→ **TASK TO CARRY OUT**
Wherever a line of the listing holds the string "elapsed", copy that line.
+ + + +
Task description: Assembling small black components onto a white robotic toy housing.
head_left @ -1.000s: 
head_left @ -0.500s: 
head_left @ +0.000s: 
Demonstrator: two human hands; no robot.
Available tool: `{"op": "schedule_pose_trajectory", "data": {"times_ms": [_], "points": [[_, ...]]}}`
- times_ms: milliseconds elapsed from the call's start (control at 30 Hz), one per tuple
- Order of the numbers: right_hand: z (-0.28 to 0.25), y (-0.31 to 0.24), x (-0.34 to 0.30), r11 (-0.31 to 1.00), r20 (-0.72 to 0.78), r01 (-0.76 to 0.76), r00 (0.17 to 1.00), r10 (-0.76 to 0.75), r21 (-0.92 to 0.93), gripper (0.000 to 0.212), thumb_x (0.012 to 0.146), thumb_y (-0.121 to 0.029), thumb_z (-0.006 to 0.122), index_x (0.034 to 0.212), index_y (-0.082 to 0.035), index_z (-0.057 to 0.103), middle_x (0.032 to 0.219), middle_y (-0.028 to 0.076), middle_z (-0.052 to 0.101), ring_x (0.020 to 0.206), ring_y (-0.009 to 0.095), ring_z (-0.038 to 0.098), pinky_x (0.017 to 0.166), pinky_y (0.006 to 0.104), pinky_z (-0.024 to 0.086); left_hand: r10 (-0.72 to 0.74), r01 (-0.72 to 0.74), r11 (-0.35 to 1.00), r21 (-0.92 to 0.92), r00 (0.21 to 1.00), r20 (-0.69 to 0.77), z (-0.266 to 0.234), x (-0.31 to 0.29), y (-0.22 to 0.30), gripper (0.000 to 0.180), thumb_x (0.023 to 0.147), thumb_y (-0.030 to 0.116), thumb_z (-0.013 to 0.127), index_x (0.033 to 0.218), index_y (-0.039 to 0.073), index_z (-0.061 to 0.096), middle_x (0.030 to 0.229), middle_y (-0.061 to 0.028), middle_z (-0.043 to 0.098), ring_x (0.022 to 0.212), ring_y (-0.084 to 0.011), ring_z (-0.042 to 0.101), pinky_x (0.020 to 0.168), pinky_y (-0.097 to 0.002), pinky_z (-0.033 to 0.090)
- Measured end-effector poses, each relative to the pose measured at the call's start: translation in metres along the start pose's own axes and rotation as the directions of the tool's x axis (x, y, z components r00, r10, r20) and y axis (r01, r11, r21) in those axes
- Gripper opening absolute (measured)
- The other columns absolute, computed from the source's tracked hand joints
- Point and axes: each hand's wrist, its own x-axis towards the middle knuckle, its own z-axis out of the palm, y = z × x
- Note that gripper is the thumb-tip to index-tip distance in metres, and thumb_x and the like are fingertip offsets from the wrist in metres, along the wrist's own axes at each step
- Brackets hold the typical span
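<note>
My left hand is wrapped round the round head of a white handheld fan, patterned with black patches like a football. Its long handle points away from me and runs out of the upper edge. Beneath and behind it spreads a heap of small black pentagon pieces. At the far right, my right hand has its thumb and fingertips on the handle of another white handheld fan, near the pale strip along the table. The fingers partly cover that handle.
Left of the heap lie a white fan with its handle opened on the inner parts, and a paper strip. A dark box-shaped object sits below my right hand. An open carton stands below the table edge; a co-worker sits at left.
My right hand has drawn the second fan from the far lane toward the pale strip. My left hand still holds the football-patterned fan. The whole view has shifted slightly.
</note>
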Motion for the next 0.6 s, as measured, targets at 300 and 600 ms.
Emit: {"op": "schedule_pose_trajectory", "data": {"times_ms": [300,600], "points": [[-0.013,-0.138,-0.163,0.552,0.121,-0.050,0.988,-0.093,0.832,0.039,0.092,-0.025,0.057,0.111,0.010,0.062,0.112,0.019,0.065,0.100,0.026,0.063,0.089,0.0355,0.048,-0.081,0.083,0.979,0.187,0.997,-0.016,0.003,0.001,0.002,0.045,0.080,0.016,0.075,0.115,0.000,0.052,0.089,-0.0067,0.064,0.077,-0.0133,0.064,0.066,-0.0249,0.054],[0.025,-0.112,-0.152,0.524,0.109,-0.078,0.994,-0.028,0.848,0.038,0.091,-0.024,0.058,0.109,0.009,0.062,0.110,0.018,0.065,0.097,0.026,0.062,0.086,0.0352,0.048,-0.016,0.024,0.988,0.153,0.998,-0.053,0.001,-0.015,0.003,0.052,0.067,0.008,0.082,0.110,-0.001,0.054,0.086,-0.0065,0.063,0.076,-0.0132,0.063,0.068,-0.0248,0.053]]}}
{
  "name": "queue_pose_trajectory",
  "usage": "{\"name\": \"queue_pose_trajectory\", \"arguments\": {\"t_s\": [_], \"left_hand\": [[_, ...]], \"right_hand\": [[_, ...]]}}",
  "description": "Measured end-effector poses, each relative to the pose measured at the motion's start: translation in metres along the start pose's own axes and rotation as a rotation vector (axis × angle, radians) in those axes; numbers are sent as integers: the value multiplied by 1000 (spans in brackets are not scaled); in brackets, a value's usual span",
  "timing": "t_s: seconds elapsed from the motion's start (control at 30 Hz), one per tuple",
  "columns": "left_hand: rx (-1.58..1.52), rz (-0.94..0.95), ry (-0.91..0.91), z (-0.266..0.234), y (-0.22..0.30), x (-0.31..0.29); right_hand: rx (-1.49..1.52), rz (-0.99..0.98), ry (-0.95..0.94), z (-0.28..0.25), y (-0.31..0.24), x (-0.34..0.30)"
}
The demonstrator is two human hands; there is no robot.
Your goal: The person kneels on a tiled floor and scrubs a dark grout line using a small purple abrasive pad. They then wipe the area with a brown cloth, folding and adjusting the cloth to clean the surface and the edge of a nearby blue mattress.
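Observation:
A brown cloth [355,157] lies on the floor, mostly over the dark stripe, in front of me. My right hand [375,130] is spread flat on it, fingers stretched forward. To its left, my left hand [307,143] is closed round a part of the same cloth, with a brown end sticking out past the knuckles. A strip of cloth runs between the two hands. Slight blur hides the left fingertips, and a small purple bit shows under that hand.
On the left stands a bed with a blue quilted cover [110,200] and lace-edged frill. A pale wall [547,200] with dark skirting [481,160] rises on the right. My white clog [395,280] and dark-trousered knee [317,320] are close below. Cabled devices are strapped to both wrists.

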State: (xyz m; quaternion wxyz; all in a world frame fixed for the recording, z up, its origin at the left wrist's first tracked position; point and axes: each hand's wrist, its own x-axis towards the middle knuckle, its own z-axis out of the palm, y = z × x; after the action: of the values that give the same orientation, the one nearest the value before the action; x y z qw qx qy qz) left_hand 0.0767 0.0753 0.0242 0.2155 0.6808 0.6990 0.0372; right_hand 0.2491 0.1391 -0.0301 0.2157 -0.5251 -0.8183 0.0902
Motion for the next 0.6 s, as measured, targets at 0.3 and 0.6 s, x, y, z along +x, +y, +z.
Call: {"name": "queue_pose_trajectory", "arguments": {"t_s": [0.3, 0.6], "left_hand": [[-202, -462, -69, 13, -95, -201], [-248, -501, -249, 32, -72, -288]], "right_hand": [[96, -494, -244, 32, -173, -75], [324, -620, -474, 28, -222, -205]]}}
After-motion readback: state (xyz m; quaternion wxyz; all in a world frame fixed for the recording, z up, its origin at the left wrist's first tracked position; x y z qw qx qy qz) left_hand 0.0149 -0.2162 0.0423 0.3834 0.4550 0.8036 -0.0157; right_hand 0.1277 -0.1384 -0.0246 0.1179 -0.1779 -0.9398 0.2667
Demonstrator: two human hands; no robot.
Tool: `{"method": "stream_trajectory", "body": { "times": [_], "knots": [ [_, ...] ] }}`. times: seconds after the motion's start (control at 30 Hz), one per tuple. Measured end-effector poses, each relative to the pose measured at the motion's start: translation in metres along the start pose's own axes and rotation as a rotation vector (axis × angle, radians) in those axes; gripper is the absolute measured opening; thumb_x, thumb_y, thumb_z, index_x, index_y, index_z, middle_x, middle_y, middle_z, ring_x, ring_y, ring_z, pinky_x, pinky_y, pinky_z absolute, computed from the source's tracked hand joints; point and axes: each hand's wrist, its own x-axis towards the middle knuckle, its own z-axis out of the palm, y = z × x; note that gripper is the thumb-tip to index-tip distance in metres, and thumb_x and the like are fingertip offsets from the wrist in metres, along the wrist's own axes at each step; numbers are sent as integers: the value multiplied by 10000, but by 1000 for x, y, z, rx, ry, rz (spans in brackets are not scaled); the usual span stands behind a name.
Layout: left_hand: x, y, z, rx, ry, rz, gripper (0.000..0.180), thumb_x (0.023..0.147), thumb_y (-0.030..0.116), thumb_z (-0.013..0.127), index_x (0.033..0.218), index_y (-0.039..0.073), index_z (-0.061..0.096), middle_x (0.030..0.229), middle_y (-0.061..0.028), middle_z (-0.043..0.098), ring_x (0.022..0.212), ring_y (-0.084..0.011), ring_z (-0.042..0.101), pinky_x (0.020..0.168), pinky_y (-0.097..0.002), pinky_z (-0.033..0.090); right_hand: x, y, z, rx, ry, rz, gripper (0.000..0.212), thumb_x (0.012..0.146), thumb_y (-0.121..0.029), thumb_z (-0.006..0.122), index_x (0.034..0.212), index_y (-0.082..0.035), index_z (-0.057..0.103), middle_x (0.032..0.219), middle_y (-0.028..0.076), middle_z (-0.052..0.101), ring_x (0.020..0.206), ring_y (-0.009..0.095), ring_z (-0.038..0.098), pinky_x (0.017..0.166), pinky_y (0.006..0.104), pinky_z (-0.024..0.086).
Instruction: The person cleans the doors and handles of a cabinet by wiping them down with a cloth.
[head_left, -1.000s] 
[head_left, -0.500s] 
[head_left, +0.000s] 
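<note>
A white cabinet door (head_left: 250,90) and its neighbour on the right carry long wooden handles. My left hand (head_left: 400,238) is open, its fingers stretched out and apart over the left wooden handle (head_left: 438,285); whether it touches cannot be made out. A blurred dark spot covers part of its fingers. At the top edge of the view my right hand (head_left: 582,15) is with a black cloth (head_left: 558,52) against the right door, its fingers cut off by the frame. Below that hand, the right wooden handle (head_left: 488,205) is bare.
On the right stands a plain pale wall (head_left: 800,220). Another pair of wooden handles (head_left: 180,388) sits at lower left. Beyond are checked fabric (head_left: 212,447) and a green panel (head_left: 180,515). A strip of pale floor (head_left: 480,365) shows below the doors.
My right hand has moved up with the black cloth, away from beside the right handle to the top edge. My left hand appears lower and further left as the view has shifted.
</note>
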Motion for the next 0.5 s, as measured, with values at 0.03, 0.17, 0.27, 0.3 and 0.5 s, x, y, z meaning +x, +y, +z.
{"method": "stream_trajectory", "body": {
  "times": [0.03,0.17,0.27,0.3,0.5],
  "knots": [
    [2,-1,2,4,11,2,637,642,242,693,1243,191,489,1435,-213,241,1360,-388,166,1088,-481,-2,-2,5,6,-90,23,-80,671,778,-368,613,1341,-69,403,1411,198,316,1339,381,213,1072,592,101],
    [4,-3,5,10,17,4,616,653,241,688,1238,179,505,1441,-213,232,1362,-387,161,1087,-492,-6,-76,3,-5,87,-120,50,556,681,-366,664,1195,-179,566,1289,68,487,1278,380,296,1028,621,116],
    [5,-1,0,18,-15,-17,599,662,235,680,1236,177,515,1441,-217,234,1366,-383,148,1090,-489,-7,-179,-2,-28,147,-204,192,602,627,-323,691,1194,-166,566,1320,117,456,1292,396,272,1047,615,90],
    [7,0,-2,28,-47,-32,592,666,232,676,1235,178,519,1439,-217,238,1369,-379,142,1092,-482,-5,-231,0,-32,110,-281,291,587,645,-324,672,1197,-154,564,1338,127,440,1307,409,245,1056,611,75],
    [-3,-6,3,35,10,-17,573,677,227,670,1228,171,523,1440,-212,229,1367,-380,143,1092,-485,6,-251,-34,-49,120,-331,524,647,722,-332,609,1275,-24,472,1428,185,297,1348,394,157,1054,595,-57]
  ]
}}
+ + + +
→ **WRITTEN SOLUTION**
- times_ms: milliseconds elapsed from the call's start (control at 30 Hz), one per tuple
  "timing": "t_s: seconds elapsed from the motion's start (control at 30 Hz), one per tuple",

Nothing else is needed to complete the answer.